According to Meiring, they have not found a perception of abusive nature about the name Bushman’s River among the communities living in the area. He said he had seen a strong reaction from Khoisan leaders against the name change in the following edition of Die Burger.
 
BRRAG believes the revision of place names is important but that it is also a sensitive matter and must be handled in a way that promotes cohesion and not division.
 
Meiring also noted they had not seen the schedule of public hearings to be held in February or March which the advert claimed had already been published. He asked that this be provided urgently.
 
Acting chairman of the Eastern Cape Provincial Geographic Name Committee (ECPGNC) Sicebi Noah said the name Bushman’s River Mouth was considered offensive because it was not the original name but one given by the whites aligning people with a certain environment.
 
Head of secretariat at ECPGNC, Kenneth Msengana said they have not yet reached the Cacadu district or liaised with Ndlambe as are still they are currently busy with OR Tambo and Chris Hani district municipalities. He said they will probably start the Ndlambe meetings in April. Their aim is to work together with municipalities to mobilise communities.
 
“First we will arrange a stakeholders meeting.

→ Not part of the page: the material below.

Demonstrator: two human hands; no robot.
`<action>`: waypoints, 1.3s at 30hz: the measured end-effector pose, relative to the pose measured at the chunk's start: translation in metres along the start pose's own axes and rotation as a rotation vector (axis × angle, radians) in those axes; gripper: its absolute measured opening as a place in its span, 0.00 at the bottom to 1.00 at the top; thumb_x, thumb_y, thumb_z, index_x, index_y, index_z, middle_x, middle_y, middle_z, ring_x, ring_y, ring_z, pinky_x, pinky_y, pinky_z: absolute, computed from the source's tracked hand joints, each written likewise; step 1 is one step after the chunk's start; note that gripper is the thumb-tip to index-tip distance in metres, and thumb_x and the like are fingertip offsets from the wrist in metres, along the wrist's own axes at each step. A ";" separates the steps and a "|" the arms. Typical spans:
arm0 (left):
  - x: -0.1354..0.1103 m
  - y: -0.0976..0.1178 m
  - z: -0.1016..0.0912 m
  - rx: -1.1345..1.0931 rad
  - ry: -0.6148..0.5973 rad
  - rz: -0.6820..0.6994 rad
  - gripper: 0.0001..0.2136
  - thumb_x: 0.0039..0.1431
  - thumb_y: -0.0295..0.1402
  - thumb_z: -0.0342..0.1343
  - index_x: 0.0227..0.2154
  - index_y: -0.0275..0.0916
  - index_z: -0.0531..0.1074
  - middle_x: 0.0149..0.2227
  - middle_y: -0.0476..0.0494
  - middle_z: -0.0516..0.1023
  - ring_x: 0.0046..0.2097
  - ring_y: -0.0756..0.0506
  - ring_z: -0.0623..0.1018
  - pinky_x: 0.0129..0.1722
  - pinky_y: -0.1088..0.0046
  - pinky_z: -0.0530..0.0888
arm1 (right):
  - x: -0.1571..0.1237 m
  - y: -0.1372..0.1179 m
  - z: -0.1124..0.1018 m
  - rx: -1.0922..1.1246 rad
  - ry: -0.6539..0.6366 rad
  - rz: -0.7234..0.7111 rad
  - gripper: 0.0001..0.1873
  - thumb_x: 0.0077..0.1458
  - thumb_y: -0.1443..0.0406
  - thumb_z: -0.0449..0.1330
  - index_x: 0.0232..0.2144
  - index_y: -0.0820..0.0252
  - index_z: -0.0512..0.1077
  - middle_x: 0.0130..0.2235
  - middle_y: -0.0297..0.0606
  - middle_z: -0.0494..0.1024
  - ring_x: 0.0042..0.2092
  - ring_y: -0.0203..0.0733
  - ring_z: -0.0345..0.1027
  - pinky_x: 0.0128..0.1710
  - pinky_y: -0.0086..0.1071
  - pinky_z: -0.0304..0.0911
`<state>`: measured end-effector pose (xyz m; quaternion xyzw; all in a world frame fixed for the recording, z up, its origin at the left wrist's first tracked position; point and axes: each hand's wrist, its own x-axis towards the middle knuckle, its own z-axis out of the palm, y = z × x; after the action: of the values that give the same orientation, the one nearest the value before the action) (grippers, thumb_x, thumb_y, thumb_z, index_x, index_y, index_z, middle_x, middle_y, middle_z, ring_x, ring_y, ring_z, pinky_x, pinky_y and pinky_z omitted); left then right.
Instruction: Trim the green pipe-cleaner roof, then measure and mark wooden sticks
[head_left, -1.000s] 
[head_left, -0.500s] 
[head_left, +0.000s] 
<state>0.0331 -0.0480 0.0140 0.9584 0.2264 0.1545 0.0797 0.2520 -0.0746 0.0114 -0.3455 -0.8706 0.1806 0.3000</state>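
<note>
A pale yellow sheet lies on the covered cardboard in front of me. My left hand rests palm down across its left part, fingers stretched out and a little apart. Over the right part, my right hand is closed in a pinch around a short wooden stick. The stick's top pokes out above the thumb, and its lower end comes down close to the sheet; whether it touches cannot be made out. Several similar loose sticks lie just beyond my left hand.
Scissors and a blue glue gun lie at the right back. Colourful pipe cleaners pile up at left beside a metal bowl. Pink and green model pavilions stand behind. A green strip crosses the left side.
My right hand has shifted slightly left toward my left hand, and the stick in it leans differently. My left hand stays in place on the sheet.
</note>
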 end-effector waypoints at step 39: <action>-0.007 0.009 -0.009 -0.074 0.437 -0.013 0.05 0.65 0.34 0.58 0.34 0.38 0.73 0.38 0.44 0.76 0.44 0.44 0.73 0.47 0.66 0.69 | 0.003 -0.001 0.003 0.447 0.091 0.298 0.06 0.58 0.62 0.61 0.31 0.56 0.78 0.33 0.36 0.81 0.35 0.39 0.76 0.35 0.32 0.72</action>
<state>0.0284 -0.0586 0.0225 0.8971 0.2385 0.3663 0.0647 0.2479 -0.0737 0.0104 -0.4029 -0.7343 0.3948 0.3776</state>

We will explain the processes and encourage them to go back to their constituencies,” he said.
 
Members of the public will then be asked to submit proposals for name changes in the area which must be motivated. In the next round of meetings these proposals will be discussed until a consensus is reached. This means that proposed name changes will not necessarily take place.
 
“The committee will just facilitate the process,” said Msengana.
 
He said they were currently trying to strengthen their sub committees which are representative of all the local municipalities in a district and are made up of members of the public.